THE IDEA
The slow disappearance of the real solution
A problem appears. There’s a proper solution, but it’s slow, difficult, or expensive. There’s also a quick fix that addresses the symptoms. You use the quick fix. The symptoms ease. The pressure to do the proper thing disappears.
Meanwhile, something quiet happens: the capacity to implement the real solution starts to weaken. Skills atrophy. Resources get redirected. People forget there was ever another option. So when the problem returns - and it always returns - you’re even more dependent on the quick fix than before.
This is the addiction pattern. It works the same way whether you’re talking about a person, a team, or an entire industry. The short-term relief reinforces the behaviour. The long-term capability erodes. And the gap between “where you are” and “where you’d need to be to do it properly” keeps growing.
IN PRACTICE
Too busy to fix it properly
A few senior people handle all the complex decisions because it’s faster than developing everyone else. Over time, the junior people never learn to make those calls. The seniors become bottlenecks. Everyone becomes more dependent on them, not less.
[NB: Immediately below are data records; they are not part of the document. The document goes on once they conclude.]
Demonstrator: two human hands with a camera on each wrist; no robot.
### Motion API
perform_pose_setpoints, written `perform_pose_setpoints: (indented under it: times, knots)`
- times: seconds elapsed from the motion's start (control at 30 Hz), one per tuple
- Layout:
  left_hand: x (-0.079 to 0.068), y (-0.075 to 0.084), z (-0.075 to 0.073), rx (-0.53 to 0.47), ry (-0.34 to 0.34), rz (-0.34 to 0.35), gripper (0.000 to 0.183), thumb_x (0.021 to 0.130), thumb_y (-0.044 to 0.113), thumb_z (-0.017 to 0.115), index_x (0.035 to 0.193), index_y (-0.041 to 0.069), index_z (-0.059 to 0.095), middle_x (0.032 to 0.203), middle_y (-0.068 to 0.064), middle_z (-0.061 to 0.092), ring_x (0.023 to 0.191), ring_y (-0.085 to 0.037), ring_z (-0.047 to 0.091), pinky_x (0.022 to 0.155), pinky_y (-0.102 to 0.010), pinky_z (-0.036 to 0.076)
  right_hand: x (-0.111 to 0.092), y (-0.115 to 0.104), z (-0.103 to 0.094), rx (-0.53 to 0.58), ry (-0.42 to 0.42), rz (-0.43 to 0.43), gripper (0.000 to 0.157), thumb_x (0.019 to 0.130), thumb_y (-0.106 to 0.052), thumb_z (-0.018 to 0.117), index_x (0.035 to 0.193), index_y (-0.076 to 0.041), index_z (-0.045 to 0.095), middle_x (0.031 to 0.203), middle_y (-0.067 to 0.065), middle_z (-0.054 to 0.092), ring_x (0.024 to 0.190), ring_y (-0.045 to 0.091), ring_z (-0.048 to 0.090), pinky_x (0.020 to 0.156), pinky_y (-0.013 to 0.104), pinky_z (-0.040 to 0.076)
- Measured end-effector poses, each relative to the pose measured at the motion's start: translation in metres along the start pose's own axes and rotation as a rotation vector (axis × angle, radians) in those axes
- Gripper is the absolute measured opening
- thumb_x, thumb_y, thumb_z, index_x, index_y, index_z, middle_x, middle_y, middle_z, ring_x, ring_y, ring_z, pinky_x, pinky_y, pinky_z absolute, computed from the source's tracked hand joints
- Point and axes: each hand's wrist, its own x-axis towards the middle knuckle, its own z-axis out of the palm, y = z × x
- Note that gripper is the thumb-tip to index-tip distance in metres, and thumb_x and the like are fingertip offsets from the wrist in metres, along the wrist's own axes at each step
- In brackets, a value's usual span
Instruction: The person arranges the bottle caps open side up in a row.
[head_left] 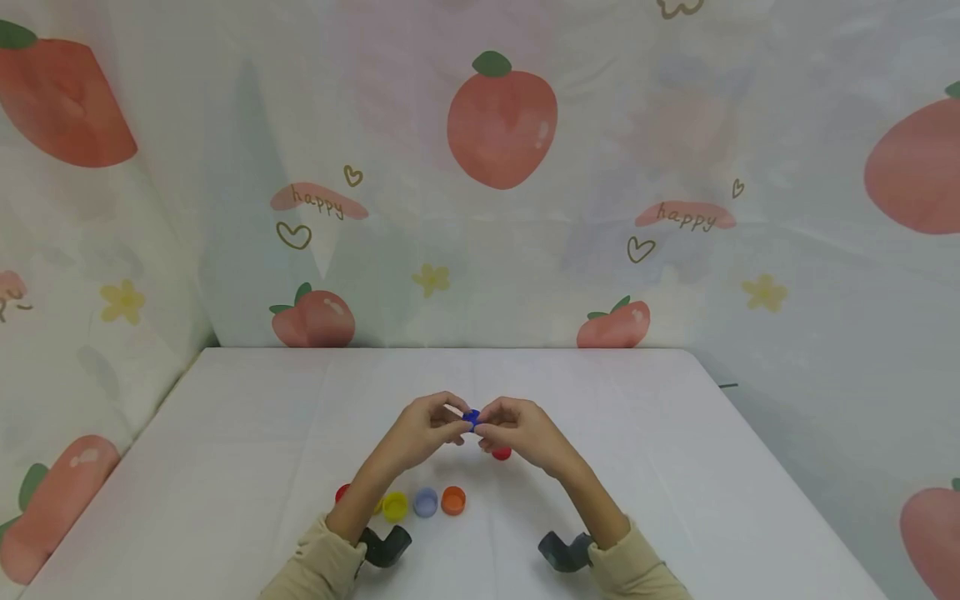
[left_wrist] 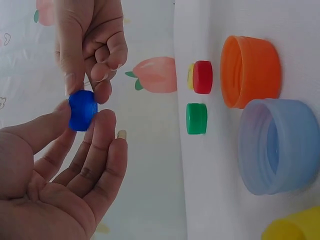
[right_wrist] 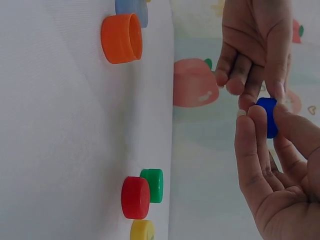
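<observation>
A small blue bottle cap (head_left: 471, 420) is held in the air above the table, between both hands. My left hand (head_left: 423, 429) pinches one side of it between thumb and fingers. From the other side my right hand (head_left: 525, 429) pinches it too. In the left wrist view the blue cap (left_wrist: 82, 110) shows whole between the fingertips. Just below the right hand, a red cap (head_left: 502, 454) is partly hidden. The right wrist view shows that red cap (right_wrist: 135, 197) beside a green cap (right_wrist: 153, 185) and a yellow cap (right_wrist: 142, 230).
Nearer me stand an orange cap (head_left: 453, 500), a pale blue cap (head_left: 426, 502) and a yellow cap (head_left: 394, 506) in a row. Another red cap (head_left: 342, 492) is half covered by the left forearm. Black curved pieces (head_left: 386, 547) sit at both cuffs. A printed curtain (head_left: 495, 250) hangs behind the white table (head_left: 675, 500).
</observation>
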Motion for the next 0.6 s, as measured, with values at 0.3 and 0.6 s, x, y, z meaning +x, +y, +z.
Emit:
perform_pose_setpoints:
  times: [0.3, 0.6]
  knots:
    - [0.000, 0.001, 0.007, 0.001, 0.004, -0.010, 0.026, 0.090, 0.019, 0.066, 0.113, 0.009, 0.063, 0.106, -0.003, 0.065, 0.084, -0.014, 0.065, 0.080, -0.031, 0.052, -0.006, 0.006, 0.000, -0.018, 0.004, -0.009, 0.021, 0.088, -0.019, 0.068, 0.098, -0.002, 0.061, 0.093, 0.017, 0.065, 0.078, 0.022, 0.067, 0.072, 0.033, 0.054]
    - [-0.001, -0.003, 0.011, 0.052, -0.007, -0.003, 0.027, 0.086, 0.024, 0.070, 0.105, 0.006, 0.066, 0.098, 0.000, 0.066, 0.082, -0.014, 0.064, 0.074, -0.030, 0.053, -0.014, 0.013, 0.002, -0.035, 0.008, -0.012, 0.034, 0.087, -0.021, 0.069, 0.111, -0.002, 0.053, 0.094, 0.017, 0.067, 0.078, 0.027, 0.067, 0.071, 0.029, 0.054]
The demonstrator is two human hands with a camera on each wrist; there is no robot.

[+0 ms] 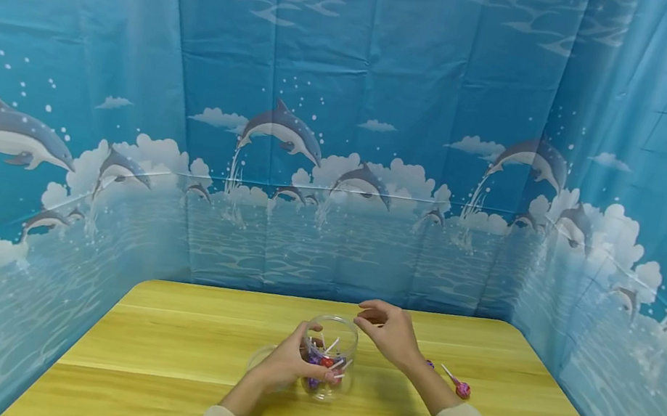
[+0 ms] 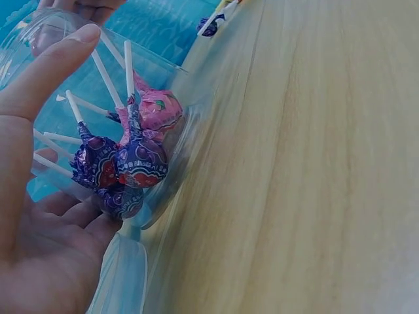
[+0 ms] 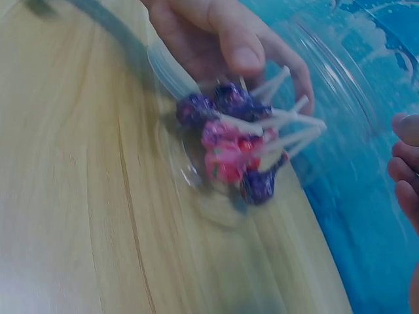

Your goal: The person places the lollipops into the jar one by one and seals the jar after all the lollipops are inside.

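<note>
A clear plastic jar [image 1: 324,392] stands on the table with several wrapped lollipops [image 2: 141,160] inside, purple and pink, their white sticks pointing various ways. My left hand [image 1: 284,360] grips the jar's side, thumb across the near wall and fingers around the back. Just right of the jar's open rim, my right hand [image 1: 390,335] hovers with loosely bent fingers and nothing visible in them. Only its fingertips [image 3: 404,154] show at the edge of the right wrist view.
A clear round lid [image 1: 258,355] lies left of the jar, partly behind my left hand. To the right, a pink lollipop [image 1: 463,389] and a purple lollipop [image 1: 429,363] rest on the wooden table [image 1: 164,349]. A dolphin-print curtain [image 1: 326,251] hangs behind the table.
</note>
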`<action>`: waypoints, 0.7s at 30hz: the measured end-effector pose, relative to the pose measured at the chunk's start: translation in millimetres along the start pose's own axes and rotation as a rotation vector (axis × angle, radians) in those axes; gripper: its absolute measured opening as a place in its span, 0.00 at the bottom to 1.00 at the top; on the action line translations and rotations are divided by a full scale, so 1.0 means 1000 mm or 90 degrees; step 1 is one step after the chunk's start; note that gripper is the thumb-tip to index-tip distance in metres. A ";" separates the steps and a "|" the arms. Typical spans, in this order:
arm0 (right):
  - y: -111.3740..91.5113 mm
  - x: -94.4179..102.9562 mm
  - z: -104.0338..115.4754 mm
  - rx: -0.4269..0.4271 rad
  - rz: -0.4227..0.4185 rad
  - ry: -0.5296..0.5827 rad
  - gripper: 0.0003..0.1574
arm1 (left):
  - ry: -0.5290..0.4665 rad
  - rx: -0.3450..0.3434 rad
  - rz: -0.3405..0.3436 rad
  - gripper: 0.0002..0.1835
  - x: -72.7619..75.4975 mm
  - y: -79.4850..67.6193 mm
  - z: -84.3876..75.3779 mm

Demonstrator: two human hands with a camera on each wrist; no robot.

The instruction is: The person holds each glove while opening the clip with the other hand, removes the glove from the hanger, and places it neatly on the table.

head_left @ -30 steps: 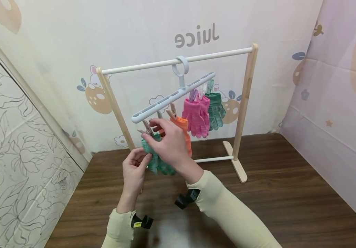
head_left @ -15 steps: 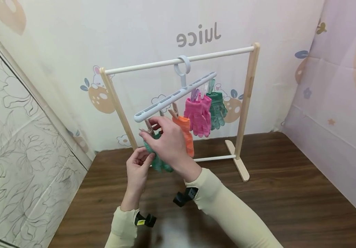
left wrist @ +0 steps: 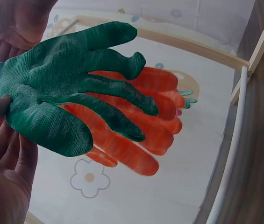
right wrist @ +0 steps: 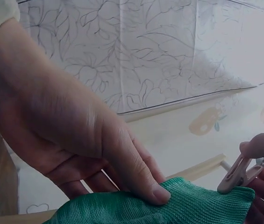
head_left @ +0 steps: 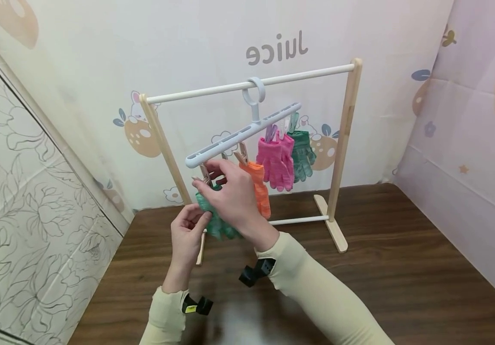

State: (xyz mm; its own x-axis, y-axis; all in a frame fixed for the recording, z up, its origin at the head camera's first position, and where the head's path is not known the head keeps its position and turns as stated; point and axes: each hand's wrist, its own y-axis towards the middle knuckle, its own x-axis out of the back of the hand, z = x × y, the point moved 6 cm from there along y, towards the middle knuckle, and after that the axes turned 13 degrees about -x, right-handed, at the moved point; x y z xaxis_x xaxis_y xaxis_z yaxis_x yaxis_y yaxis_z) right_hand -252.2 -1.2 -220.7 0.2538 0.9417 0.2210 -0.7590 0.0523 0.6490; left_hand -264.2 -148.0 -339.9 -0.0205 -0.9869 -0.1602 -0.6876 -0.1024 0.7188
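A green knitted glove [left wrist: 52,70] hangs at the near left end of the pale grey hanger [head_left: 230,142], fingers downward. My left hand [head_left: 187,235] pinches it below the cuff between thumb and fingers. A beige clothespin [right wrist: 237,175] sits at the cuff's edge, and my right hand [head_left: 236,194] pinches its handles between thumb and fingers. Just behind hang orange gloves [head_left: 257,182] under another beige clothespin [head_left: 241,154]. Farther along the bar are pink gloves [head_left: 275,163] on a purple and a white pin, then dark green gloves [head_left: 302,153] on a green pin.
The hanger hooks over the white top rod [head_left: 308,75] of a wooden rack. One rack post [head_left: 345,139] stands at the right, its foot [head_left: 333,230] on the brown wooden table [head_left: 385,273]. Printed cloth [head_left: 200,43] lines the back and the sides.
My right thumb has come up onto the clothespin's handle. Both hands stay at the green glove, with only slight movement; the head view has shifted a little.
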 end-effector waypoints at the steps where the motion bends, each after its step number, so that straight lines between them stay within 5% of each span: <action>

Training gets perpetually deferred because “we’re too busy” - and the busyness is caused by the dependency.
A city relies on a motorway to handle commuter traffic instead of investing in public transport. The motorway fills up. They widen it. It fills up again. Meanwhile, bus routes get cut because nobody’s using them. Twenty years later, there’s no alternative to driving and the congestion is worse than ever.
A student uses AI to write their essays because the deadline is tomorrow. The essay gets submitted. But the thinking muscles - how to structure an argument, how to wrestle with evidence - never develop. Next time the deadline pressure is the same, but the ability to do the work without help has weakened.
WORKING WITH THIS
Make the atrophy visible
When you notice the same problem being “solved” the same way repeatedly, ask two questions. First: is this the real solution, or is this the thing that makes the real solution feel less urgent? Second: is the ability to do the real thing getting stronger or weaker over time?
If the answer to the second question is “weaker,” you’re in this pattern. The way out isn’t to stop using the quick fix overnight - that can cause a crisis. Instead, start investing in the real solution alongside the quick fix. Build the capacity gradually while the short-term measure buys you time.
The key intervention is making the erosion visible. People often don’t notice that a capability is disappearing until it’s gone. Track it. Measure it. Talk about it. Name the gap.
THE INSIGHT
Harder next time
The quick fix doesn’t just fail to solve the problem. It makes the problem harder to solve next time.
RECOGNITION
When the workaround became the process
When someone says they’re “too busy to train people.” When the workaround has become the standard way of doing things. When nobody can remember the last time the proper approach was even attempted. When dependency on a tool, a person, or a shortcut keeps growing and nobody’s asking why.